# WHAT YOU ARE ASKED TO DO:
Reproduce the listing verbatim through the line with "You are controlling".

+++

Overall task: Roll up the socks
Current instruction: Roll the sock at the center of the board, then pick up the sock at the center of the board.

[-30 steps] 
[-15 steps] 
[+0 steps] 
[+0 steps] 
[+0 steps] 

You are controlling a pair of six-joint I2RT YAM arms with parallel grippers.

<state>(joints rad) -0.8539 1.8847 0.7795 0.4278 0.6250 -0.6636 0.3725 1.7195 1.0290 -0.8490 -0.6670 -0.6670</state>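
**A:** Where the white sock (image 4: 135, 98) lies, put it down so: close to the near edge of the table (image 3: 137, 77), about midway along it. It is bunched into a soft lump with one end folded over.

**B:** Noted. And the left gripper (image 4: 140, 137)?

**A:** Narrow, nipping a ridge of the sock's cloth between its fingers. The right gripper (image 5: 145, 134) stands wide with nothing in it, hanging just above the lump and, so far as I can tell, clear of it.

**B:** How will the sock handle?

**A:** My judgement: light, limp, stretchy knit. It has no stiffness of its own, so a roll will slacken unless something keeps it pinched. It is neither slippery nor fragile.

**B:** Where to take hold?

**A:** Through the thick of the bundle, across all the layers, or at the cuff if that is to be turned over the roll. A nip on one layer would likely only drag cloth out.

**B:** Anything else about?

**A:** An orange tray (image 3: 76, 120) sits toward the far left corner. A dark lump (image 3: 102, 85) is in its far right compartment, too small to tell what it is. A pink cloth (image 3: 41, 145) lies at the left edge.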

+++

# EXERCISE ANSWER:
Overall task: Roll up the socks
Current instruction: Roll the sock at the center of the board, then pick up the sock at the center of the board.

[-30 steps] 
[-15 steps] 
[+0 steps] 
[+0 steps] 
[+0 steps] 

You are controlling a pair of six-joint I2RT YAM arms with parallel grippers.

There is nothing further to this answer.